According to Rodriguez’s testimony on Capitol Hill, CTA’s latest initiative to combat crime and deter terrorism is the installation of the high-resolution digital security cameras. The network cameras allow CTA, the Chicago Police Department and the Office of Emergency Management and Communications to gain a clear picture of an emergency situation and respond accordingly.

Sometimes it is not sufficient to simply notify the security personnel of an emergency; while security cameras supply critical information to the security staff, these officials might not have a chance to act on an event. Immediate action taken by mass transit riders can save lives, if the platform is equipped with the right tools.

In 2009, a story of a woman whose toddler was flung off a CTA platform took the headlines: A Red Line train took off from the Morse station with a stroller caught in its doors, dragging it down the platform and flinging the 22-month-old toddler who had been in the stroller alongside the tracks.
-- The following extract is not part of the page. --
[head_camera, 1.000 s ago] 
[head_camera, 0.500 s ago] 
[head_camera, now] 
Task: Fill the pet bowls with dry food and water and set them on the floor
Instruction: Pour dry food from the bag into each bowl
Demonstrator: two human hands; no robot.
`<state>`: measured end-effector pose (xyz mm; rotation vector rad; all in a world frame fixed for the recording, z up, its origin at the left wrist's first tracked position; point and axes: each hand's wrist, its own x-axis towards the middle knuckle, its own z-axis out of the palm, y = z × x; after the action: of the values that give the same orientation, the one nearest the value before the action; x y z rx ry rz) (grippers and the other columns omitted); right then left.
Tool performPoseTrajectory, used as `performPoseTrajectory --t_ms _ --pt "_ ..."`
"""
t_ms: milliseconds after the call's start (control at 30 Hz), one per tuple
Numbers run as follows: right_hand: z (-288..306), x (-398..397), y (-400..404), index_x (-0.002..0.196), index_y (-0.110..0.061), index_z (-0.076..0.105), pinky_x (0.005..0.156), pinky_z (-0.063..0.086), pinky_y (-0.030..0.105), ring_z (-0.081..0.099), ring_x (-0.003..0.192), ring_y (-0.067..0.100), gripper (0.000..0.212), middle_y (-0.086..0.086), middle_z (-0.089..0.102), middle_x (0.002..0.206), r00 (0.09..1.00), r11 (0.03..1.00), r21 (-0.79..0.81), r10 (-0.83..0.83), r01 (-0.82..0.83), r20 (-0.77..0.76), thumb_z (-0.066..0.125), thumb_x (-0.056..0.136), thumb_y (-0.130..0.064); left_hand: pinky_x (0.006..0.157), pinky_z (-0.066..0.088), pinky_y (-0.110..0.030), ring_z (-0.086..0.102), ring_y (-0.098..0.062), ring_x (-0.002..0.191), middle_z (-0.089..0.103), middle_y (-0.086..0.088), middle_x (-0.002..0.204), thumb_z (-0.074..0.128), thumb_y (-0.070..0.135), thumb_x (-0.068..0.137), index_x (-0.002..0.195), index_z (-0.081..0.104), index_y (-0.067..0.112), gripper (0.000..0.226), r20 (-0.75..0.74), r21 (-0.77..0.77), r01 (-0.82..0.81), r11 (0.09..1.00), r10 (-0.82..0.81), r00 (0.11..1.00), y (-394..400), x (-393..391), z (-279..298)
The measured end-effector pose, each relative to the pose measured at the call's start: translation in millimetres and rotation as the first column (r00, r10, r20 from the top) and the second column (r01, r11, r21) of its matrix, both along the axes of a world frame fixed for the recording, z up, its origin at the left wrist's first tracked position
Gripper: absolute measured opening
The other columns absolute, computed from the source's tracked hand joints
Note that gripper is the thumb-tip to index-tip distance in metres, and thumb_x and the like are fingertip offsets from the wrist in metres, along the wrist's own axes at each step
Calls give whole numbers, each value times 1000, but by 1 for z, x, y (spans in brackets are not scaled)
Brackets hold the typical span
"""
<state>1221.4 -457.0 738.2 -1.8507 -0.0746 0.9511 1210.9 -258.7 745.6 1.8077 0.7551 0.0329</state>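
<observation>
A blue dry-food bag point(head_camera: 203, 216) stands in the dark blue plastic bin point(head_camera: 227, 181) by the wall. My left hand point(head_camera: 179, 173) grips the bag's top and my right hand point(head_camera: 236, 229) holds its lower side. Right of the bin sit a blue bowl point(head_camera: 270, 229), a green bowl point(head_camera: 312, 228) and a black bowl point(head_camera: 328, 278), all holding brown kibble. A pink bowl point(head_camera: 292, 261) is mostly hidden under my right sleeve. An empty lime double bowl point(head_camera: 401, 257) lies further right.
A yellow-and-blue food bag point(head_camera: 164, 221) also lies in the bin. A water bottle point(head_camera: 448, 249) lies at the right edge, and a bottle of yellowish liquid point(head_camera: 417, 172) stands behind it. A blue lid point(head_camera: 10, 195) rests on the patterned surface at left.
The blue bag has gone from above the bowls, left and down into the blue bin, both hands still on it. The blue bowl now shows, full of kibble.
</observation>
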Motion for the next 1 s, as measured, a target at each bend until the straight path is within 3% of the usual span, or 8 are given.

The toddler did not hit the electrified third rail and was, fortunately, flung far enough away from the tracks of the departing train. She is doing well, and her mother credits divine power for the miraculous ending. While this story has a happy ending, a person falling on tracks is, unfortunately, not a rare occurrence. Many local transit authorities have taken preventive measures.

Phoenix, Ariz., Light Rail and the Sacramento, Calif., Transportation Authority went a step further with public safety efforts by installing a special emergency communication device equipped with a kill switch on platforms. The unit empowers everyday users of public transportation with the ability to cut the power to the tracks by pushing an emergency button.

Anyone can engage the emergency button to immediately cut the power to the tracks. Other units installed include IP emergency phones, visible blue lights, and emergency lettering and instructions. In some locations the units are wall-mounted, and in others they are mounted on their own integrated stainless steel post.

Securing the transition points from one type of transportation to another is also a must. Emergency phones are strategically placed in such locations to allow the general public to report any suspicious activity. This technology has been employed at various transit authorities in the United States, including the CTA’s Orange Line connection to the city’s Midway Airport.

Security in parking garages and outdoor parking lots adjacent to airports also require due diligence. Proper planning of access points, emergency phones and surveillance all play an important role in terror plot prevention. CTA’s park and ride lots use a combination emergency phone towers and PTZ surveillance cameras to quickly zero in on any emergency situation.

Layers of security play a critical role in creating a safe and secure environment. However, even the best of technologies can fail to detect a lone individual’s malicious intent, be it a radicalized, homegrown terrorist or member of a larger terrorist organization. We must learn to critically observe our environment and report anything out of the ordinary. We have the tools at our disposal; now we must look
after one another.

Budget Cuts

Cutting the deficit will be challenging on both the state and the federal levels. Extreme caution must be exercised to not fall for “false economies” by reducing funds to transportation security. King said the human and economic costs of a successful terrorist attack would far outweigh any money saved on security for mass transit.

According to information recovered from bin Laden’s compound, al-Qaida considered attacking U.S. transit systems. One idea, outlined in handwritten notes, was to tamper with an unspecified U.S. rail track so that a train would fall off the track at a valley or a bridge.

The FBI and Homeland Security told local officials to be on the lookout for clips or spikes missing from train tracks, packages left on or near the tracks and other indications that a train could be vulnerable, according to The Associated Press.

DHS has not elevated the security threat level. The large quantity of intelligence recovered from bin Laden’s compound will no doubt yield new evidence that might uncover existing terrorist plots against democracies. Staying at least a step ahead of our enemies is the name of the game.